What the task asks. The full listing below must be printed exactly, word for word.

Source data.

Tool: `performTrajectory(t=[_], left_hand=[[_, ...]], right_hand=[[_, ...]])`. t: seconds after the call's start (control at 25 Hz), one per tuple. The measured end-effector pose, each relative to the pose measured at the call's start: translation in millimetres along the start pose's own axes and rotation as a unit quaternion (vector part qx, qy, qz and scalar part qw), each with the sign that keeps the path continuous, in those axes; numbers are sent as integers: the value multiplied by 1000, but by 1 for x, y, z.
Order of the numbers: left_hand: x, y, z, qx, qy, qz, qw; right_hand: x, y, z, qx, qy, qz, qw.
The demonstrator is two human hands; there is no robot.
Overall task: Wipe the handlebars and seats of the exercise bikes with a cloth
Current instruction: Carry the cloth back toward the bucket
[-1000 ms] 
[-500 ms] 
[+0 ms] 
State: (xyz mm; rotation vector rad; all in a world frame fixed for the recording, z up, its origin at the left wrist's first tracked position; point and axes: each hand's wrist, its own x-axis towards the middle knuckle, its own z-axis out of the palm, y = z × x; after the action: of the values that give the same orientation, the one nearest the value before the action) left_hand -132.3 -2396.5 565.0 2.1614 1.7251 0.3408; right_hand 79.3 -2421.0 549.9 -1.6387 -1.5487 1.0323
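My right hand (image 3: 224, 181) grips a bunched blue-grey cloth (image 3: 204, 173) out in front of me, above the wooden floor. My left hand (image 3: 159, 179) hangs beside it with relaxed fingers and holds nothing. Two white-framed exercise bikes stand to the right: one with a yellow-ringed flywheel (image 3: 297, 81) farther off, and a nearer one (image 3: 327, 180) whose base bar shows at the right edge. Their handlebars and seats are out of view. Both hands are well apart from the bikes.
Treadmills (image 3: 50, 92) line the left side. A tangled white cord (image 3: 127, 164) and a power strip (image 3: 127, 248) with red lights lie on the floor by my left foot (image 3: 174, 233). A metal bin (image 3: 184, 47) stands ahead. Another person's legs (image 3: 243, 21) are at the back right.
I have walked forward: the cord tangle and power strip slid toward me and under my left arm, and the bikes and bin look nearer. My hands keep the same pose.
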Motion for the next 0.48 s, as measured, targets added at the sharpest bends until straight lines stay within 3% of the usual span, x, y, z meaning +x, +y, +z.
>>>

Result of this task.
Tool: `performTrajectory(t=[_], left_hand=[[_, ...]], right_hand=[[_, ...]])`. t: seconds after the call's start (control at 25 Hz), one per tuple. The measured end-effector pose, each relative to the pose measured at the call's start: translation in millimetres along the start pose's own axes and rotation as a unit quaternion (vector part qx, qy, qz and scalar part qw), each with the sign that keeps the path continuous, in those axes; numbers are sent as integers: the value multiplied by 1000, but by 1 for x, y, z.
Order of the numbers: left_hand: x, y, z, qx, qy, qz, qw; right_hand: x, y, z, qx, qy, qz, qw.
The demonstrator is two human hands; there is no robot.
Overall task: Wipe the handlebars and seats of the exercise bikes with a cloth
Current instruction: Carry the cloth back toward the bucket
[-1000 ms] 
[-500 ms] 
[+0 ms] 
State: (xyz mm; rotation vector rad; all in a world frame fixed for the recording, z up, its origin at the left wrist's first tracked position; point and axes: each hand's wrist, its own x-axis towards the middle knuckle, its own z-axis out of the palm, y = z × x; after the action: of the values that give the same orientation, the one nearest the value before the action) left_hand -132.3 -2396.5 565.0 2.1614 1.7251 0.3408; right_hand 79.3 -2421.0 549.9 -1.6387 -1.5487 1.0323
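My right hand (image 3: 224, 181) grips a bunched blue-grey cloth (image 3: 204, 173) out in front of me, above the wooden floor. My left hand (image 3: 159, 179) hangs beside it with relaxed fingers and holds nothing. Two white-framed exercise bikes stand to the right: one with a yellow-ringed flywheel (image 3: 297, 81) farther off, and a nearer one (image 3: 327, 180) whose base bar shows at the right edge. Their handlebars and seats are out of view. Both hands are well apart from the bikes.
Treadmills (image 3: 50, 92) line the left side. A tangled white cord (image 3: 127, 164) and a power strip (image 3: 127, 248) with red lights lie on the floor by my left foot (image 3: 174, 233). A metal bin (image 3: 184, 47) stands ahead. Another person's legs (image 3: 243, 21) are at the back right.
I have walked forward: the cord tangle and power strip slid toward me and under my left arm, and the bikes and bin look nearer. My hands keep the same pose.
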Motion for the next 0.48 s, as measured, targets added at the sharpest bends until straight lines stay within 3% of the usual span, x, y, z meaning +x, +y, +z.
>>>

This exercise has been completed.